At 85 – and given the powerful emotions of the moment – it would not have been surprising if Aviva Bar-On’s voice had wavered. But as she sang in clear tones in front of an audience of 3,000 people in Jerusalem on Sunday night, it was easy to imagine the nine-year-old Nazi concentration camp prisoner she was once was.
Bar-On performed a song she committed to memory more than seven decades earlier in Theresienstadt camp in Nazi-occupied Czechoslovakia. Composed by the Jewish poet and musician Ilse Weber, who was later gassed at Auschwitz, the song had never been heard in public.
It was one of 11 pieces performed at the concert, the culmination of a 30-year quest by Francesco Lotoro, an Italian composer and pianist who has tenaciously tracked down thousands of songs, symphonies and operas from the Holocaust.
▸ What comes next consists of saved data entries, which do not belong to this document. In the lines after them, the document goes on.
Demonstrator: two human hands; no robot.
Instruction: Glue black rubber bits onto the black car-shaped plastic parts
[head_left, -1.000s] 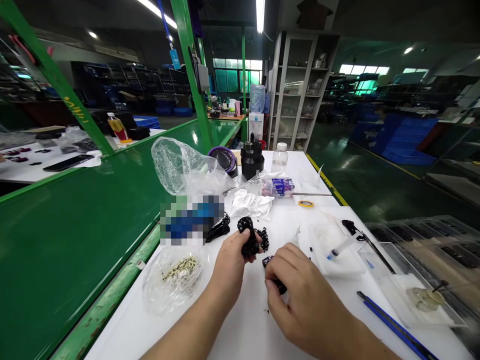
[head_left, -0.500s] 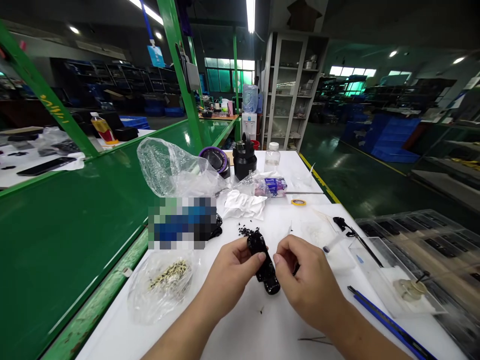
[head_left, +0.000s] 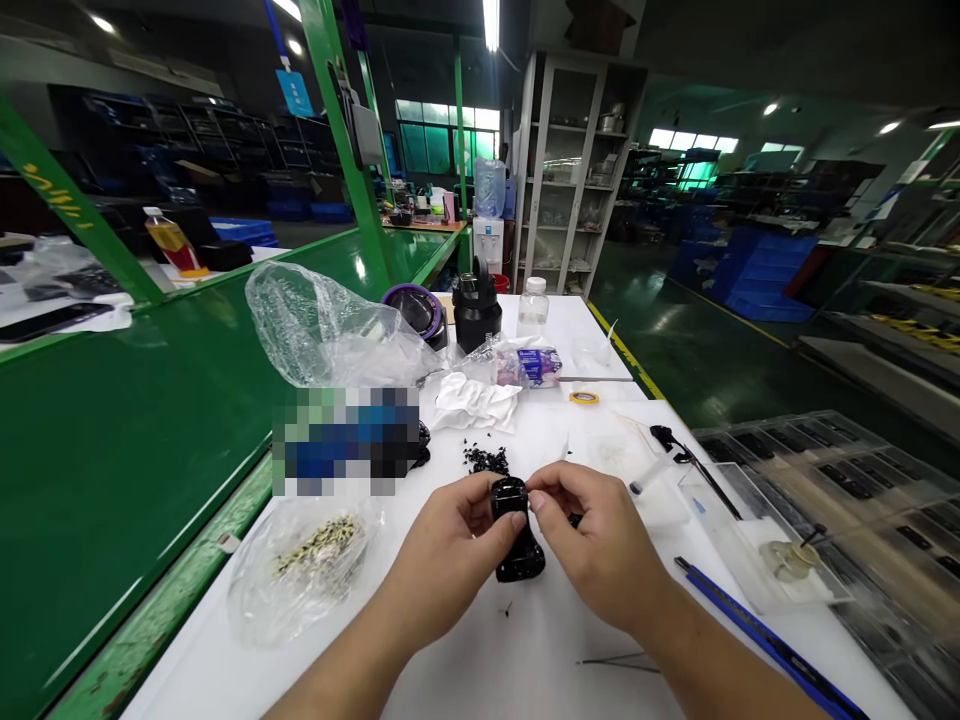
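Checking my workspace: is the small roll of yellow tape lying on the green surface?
No, the small roll of yellow tape lies on the white tabletop, beyond both hands.

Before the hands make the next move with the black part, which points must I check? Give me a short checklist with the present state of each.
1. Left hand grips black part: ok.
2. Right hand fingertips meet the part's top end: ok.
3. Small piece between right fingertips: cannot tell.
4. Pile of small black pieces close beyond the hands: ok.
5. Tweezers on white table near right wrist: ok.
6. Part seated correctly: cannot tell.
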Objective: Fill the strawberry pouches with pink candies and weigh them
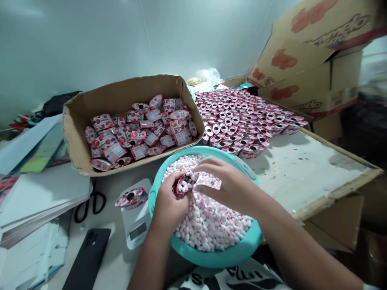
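Note:
My left hand (pixel 173 205) is closed around a small red-and-white candy box (pixel 179 189), tilted with its opening showing. White candies (pixel 184 186) sit inside that opening. At the box's mouth is my right hand (pixel 225 181), its curved fingers and thumb apart; whether a few candies lie against the fingertips is hard to see. Both hands are over a turquoise basin (pixel 211 259) heaped with pale pink and white candies (pixel 211 225). Left of the basin, one more candy box (pixel 132 197) lies on a white kitchen scale (pixel 137 225).
A cardboard carton (pixel 72 133) behind holds many printed candy boxes (pixel 139 133). Rows of opened boxes (pixel 238 117) stand at the back right, beside large cartons (pixel 314 76). Scissors (pixel 90 203), a dark phone (pixel 87 257) and stacked papers (pixel 45 193) lie at left.

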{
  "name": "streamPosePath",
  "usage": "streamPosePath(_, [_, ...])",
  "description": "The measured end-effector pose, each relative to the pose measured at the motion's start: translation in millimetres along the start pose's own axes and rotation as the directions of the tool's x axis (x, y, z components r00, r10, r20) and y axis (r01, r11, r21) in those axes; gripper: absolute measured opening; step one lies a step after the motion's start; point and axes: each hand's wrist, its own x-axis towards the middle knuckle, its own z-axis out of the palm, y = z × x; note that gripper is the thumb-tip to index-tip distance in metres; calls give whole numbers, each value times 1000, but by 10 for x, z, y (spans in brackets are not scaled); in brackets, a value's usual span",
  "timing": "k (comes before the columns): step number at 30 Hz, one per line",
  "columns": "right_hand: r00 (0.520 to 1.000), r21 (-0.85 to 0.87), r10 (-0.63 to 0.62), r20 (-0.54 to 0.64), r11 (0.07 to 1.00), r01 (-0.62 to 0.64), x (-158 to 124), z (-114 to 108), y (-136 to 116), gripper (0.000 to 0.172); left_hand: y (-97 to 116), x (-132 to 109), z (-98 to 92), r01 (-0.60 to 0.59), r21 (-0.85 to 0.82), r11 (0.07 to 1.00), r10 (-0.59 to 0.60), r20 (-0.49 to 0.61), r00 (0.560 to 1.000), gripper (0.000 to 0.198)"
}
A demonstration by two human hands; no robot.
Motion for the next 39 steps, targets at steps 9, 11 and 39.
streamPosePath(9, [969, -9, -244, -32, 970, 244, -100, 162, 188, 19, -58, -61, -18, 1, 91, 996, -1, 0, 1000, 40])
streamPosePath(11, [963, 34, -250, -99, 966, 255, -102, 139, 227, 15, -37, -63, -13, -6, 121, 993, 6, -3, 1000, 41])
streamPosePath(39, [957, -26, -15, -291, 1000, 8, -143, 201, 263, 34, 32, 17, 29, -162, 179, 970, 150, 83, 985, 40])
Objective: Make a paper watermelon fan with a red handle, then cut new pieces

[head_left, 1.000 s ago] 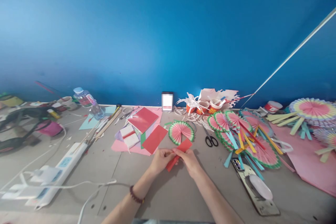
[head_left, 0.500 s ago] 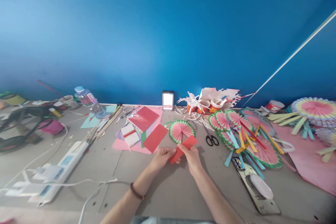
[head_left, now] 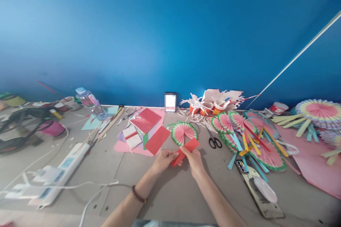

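Through my remote view, I see the left hand [head_left: 164, 159] and right hand [head_left: 195, 160] both pinching a narrow red paper rectangle [head_left: 191, 144], slanted over the flat grey table [head_left: 173, 198]. Just on its far side lies a round pink-and-green pleated paper fan [head_left: 180, 133]; black-handled scissors [head_left: 215, 143] sit right.

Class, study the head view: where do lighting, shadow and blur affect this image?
In the head view, a pale sheen brightens the blue wall toward the left; soft shadow falls on the table between the forearms; black straps near the left edge look smeared; the upright screen is pixelated; the held red paper looks clearer.
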Demonstrator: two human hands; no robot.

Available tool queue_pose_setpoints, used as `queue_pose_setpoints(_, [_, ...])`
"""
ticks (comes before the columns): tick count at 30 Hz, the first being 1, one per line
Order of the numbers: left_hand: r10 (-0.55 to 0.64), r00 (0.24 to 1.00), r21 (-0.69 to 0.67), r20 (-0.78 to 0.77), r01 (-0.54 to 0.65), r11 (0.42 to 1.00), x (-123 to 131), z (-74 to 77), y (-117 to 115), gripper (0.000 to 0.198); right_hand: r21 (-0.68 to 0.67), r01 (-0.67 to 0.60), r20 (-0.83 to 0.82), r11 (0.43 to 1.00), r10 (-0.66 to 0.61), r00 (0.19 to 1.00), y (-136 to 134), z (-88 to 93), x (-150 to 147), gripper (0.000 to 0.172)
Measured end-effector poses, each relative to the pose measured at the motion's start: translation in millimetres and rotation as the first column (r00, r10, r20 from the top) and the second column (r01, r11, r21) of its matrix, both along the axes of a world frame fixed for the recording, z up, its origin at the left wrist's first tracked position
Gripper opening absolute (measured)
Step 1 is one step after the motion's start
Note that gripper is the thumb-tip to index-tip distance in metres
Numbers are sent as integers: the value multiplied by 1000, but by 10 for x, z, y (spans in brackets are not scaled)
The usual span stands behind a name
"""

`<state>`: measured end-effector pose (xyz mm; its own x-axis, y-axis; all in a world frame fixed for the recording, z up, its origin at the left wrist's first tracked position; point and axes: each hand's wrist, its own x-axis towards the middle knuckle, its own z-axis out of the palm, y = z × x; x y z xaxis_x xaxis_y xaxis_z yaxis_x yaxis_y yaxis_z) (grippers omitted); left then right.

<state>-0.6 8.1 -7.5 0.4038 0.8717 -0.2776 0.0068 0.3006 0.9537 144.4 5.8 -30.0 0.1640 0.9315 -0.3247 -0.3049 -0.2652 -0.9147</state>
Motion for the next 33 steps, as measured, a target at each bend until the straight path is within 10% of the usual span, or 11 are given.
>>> queue_pose_setpoints(33, [25, 998, 176, -56, -14, 984, 7, 45, -32, 44, 18, -190, -76, 982, 191, 979, -5, 34, -19, 34])
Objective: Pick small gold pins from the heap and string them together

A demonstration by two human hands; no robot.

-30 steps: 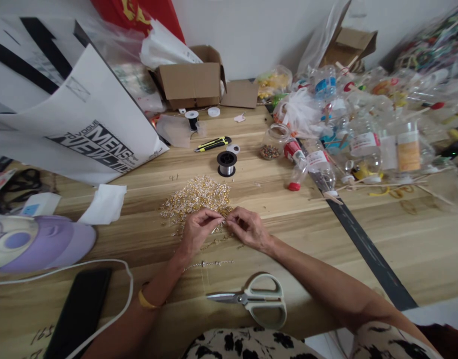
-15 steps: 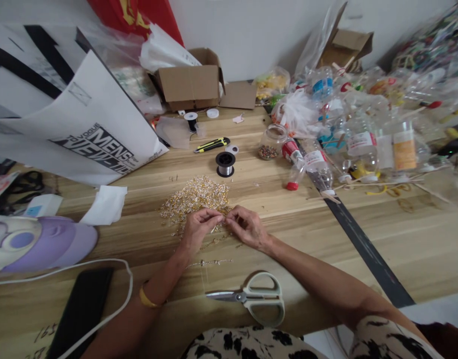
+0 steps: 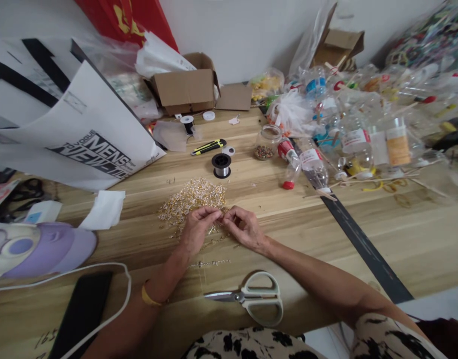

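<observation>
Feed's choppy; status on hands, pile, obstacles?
Left hand, right hand pinching, close together; anything held too small to tell. Jewelry pile just beyond. Scissors clear of hands.

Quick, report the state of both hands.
Left hand: pinched closed; anything held is too small to tell.
Right hand: also pinched closed; whether it holds anything cannot be told.

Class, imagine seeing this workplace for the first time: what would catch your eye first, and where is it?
The glittering heap of small gold and pale pieces near the centre would probably draw the eye first, with the left hand and right hand close together at its near edge. Next might come the big white bag with bold black lettering at the left, and the jumble of clear plastic bottles at the back right.
</observation>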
The music was created in the darkest, most desperate moments imaginable by musicians and performers whose lyrics and scores were written on scraps of paper or memorised. Some were forced to play as their fellow inmates were led to the gas chambers.
“Some [of the music] was written in notebooks, on coal sacks, food wrappers, tickets,” Lotoro said. One five-act opera was found on sheets of lavatory paper. And some of the music was held only in the memories of survivors, now in their 80s and 90s.
Lotoro has travelled the world, searching in bookshops, attics and archives, and interviewing Holocaust survivors. He has salvaged and recorded 8,000 pieces of music, “but there are more than 10,000 more waiting to be deciphered that I have not yet touched”.